**WORK ITEM:** Your task is to repeat exactly the lines below between the line holding "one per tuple" and the line holding "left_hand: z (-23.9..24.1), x", inclusive, and only those.
BEGIN INPUT DATA
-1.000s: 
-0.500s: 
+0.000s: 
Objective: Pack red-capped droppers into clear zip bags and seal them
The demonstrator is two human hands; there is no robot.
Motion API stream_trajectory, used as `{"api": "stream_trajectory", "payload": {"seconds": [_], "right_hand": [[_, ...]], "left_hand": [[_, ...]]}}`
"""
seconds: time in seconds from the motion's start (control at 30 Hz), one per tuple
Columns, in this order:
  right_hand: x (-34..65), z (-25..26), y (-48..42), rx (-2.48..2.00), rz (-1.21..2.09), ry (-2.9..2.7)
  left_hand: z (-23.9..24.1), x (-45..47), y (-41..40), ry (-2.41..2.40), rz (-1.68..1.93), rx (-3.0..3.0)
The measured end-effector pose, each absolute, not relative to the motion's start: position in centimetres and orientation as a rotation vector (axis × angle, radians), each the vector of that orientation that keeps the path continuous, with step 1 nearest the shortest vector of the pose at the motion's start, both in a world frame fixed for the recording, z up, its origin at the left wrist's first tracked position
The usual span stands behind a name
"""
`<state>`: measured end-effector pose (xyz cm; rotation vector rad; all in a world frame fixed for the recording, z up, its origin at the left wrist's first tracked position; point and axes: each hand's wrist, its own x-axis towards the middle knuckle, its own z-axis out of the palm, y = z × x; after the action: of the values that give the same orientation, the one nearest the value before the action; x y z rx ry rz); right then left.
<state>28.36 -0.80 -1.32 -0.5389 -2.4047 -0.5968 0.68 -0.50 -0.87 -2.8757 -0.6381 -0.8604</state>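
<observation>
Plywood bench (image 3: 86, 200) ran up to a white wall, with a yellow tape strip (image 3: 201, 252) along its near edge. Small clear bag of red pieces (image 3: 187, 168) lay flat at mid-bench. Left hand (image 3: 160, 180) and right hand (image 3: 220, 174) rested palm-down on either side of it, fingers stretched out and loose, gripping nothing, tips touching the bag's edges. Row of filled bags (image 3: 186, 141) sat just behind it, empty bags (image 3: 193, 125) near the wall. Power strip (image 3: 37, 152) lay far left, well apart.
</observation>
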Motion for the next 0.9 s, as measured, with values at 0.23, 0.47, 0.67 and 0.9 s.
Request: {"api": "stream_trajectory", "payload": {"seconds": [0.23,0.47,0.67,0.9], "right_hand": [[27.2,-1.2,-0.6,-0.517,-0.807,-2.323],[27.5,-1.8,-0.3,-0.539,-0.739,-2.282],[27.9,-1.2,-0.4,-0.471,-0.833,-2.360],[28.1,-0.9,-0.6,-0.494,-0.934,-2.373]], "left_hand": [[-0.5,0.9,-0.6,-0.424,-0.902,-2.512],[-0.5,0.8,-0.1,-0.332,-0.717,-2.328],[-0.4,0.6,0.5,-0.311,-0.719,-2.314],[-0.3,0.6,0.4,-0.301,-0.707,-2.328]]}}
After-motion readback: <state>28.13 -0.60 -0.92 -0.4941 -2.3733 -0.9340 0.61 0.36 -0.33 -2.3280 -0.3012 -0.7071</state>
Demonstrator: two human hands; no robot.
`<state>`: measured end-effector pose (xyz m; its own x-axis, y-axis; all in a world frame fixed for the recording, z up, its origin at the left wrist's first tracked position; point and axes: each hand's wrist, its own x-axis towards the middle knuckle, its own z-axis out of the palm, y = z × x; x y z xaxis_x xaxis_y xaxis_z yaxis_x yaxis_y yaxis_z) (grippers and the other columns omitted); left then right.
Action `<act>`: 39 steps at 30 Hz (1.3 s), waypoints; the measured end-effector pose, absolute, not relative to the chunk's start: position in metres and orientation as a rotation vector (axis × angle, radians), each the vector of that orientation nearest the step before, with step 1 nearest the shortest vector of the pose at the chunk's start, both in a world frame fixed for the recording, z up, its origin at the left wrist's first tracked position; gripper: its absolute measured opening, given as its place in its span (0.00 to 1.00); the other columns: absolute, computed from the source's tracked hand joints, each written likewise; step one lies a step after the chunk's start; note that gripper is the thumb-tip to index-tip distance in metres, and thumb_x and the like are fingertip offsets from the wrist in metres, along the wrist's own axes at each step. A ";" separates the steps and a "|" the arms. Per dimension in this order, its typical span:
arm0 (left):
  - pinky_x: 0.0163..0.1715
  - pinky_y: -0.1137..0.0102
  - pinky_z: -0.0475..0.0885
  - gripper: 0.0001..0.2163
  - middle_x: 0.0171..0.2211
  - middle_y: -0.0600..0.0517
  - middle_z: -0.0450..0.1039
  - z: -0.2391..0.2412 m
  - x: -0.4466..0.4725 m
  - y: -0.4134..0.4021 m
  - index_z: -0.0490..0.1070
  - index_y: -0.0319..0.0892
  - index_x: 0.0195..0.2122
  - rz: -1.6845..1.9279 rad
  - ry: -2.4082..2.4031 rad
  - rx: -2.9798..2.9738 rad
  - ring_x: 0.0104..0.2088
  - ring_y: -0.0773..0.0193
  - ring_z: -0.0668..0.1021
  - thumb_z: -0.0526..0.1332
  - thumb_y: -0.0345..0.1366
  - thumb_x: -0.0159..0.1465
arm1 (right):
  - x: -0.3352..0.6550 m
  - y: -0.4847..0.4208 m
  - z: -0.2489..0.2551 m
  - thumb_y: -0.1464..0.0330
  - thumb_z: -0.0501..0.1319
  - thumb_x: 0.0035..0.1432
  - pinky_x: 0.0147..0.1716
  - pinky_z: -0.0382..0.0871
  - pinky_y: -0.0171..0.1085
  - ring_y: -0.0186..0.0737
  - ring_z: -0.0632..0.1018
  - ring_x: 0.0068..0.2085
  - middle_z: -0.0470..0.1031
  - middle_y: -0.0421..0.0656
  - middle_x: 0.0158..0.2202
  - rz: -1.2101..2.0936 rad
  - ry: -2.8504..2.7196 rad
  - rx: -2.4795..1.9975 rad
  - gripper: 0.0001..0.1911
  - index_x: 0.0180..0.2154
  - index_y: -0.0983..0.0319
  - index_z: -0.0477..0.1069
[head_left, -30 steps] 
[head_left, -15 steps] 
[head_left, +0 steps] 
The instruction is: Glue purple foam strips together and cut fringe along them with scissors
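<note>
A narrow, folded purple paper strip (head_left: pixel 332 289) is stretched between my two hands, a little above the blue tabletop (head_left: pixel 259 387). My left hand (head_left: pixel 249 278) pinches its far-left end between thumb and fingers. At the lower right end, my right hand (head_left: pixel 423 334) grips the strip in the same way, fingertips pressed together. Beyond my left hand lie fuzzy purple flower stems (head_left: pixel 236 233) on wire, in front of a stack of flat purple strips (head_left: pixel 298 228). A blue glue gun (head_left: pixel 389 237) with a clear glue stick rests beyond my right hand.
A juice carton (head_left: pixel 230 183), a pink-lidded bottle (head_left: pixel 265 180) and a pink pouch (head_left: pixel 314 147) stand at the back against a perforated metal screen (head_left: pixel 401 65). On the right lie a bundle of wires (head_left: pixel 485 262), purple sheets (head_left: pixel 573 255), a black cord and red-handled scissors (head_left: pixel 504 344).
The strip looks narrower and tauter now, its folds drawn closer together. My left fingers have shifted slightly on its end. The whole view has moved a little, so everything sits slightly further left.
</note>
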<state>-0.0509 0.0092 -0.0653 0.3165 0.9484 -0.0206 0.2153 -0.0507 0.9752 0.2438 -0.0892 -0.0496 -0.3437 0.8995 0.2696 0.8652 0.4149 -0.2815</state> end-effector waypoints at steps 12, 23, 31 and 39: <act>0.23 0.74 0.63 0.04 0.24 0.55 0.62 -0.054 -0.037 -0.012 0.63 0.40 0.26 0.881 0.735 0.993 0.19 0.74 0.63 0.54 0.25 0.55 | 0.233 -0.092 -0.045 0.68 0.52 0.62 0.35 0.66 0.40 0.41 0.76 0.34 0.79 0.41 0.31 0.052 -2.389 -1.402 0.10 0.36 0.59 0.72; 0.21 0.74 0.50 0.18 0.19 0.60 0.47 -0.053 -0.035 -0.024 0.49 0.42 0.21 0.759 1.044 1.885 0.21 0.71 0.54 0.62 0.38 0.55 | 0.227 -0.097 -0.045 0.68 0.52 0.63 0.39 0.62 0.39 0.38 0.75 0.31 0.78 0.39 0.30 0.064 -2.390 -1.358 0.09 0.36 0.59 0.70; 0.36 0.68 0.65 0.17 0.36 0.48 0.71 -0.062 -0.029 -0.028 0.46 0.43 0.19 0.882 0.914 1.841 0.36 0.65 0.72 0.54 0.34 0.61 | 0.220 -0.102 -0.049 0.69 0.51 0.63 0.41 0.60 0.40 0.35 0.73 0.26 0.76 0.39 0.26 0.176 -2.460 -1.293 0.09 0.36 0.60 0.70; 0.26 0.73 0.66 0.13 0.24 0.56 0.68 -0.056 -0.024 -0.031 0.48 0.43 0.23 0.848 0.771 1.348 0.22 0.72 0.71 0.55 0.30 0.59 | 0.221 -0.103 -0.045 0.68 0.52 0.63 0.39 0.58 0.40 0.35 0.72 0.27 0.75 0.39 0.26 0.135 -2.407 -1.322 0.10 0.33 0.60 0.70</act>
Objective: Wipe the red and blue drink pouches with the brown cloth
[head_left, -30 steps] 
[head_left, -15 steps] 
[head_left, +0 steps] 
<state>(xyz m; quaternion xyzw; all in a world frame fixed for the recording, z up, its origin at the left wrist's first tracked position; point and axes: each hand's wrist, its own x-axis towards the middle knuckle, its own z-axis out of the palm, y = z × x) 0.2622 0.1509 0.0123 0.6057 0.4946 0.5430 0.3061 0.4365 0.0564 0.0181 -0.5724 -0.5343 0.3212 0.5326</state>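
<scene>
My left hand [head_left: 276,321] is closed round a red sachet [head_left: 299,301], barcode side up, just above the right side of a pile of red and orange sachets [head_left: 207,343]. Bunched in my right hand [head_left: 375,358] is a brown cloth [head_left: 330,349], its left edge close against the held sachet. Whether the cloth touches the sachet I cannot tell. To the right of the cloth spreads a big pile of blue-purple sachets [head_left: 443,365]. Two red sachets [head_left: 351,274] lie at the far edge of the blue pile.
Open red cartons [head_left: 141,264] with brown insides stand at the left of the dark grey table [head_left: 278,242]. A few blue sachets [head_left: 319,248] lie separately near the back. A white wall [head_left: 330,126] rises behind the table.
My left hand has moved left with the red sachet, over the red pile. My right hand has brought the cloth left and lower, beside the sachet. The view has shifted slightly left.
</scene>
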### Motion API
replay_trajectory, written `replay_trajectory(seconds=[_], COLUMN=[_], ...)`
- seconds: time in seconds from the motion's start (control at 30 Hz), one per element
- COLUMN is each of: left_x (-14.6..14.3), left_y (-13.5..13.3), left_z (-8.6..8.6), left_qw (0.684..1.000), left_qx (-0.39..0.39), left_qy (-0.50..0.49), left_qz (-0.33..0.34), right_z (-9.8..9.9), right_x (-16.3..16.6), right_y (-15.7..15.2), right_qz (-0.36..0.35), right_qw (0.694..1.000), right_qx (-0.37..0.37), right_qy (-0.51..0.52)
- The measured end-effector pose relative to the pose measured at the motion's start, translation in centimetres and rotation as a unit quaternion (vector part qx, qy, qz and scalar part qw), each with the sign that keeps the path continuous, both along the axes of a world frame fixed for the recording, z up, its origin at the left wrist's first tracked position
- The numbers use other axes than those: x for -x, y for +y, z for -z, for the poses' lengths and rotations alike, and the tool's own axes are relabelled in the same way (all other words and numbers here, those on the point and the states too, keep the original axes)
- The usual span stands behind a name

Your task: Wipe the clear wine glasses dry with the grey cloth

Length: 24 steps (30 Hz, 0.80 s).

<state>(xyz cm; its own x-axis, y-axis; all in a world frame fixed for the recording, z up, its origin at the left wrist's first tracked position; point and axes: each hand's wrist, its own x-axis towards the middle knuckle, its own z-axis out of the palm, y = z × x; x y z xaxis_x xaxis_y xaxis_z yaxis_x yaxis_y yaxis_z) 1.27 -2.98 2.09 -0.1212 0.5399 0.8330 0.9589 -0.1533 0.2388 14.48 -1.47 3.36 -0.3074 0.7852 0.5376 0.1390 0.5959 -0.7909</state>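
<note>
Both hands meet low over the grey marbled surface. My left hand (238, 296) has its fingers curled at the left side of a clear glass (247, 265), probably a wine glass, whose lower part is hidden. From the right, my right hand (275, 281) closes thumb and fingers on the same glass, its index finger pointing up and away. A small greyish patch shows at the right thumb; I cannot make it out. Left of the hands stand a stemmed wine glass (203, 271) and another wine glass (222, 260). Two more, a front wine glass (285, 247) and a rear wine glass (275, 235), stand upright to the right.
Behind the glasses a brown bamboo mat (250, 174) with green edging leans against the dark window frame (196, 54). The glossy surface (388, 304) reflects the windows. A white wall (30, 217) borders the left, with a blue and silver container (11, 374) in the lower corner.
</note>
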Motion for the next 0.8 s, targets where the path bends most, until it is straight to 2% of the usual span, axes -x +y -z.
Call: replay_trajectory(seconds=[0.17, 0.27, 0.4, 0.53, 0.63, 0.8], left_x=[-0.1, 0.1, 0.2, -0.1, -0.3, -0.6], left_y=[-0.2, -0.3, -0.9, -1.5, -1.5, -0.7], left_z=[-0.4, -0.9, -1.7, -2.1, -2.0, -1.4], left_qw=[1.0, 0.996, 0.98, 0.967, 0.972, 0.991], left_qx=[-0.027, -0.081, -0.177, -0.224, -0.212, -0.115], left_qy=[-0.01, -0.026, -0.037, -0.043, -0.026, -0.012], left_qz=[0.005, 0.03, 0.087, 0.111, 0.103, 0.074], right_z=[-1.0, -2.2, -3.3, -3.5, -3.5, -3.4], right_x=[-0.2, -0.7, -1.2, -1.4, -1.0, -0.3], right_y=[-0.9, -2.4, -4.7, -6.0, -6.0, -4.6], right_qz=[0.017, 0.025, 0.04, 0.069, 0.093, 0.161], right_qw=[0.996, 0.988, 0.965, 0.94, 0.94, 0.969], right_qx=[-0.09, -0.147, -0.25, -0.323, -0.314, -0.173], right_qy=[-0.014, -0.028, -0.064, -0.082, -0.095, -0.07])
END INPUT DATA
**EXPECTED ANSWER:**
seconds: time in seconds from the motion's start (control at 30 Hz), one per tuple
Columns, in this order:
  right_hand: x (-34..65), z (-25..26), y (-48..42), rx (-2.48..2.00), rz (-1.21..2.09), ry (-2.9..2.7)
  left_hand: z (-23.9..24.1), x (-45..47), y (-41..40), ry (-2.41..2.40), rz (-1.68..1.93), rx (-3.0..3.0)

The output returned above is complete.